Luckily, the parts of the brain you need for ruminating same ones that make the predictions to balance your body budget. If you keep those zone busy doing something else, like playing tennis or reading a book, then there won’t be space for ruminating. The next time you’re obsessing over something, do something that requires all of your attention.
But Don’t Discount Therapy
So does that mean that certain types of therapy, such as psychoanalysis, where you’d spend years reliving traumatic moments in your past, is a bad idea? Not necessarily, argues Barrett, who trained as a psychotherapist many years ago but no longer practices.

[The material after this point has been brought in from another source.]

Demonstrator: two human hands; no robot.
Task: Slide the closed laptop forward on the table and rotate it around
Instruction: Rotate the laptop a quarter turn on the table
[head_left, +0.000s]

For one thing, a supportive relationship with a therapist can help in and of itself. “If you’re in a very supportive relationship with someone who’s helping to regulate your body budget,” she says. “This creates an opportunity to re-experience something in a new way, recategorizing it, and that is extremely helpful.” She also specifically recommends cognitive behavioral therapy since it involves “the prescription to go out and try things in the world.” This is important, she says, because the lessons you learn change the predictions your brain is capable of making in the future.
The interest group Association for Behavioral and Cognitive Therapies has a search function for finding a cognitive-behavioral therapist covered by your relevant insurance provider in your state in the U.S., while if you’re based in the UK, the mental health charity Mind gives a helpful summary of the different ways you can find a CBT therapist.
Ultimately, Barrett emphasizes that every brain and body budget is unique, and that finding your happy place is a lot like being a scientist: experimenting with things and seeing what works. But these tips should provide a research-backed foundation for feeling sunnier more often.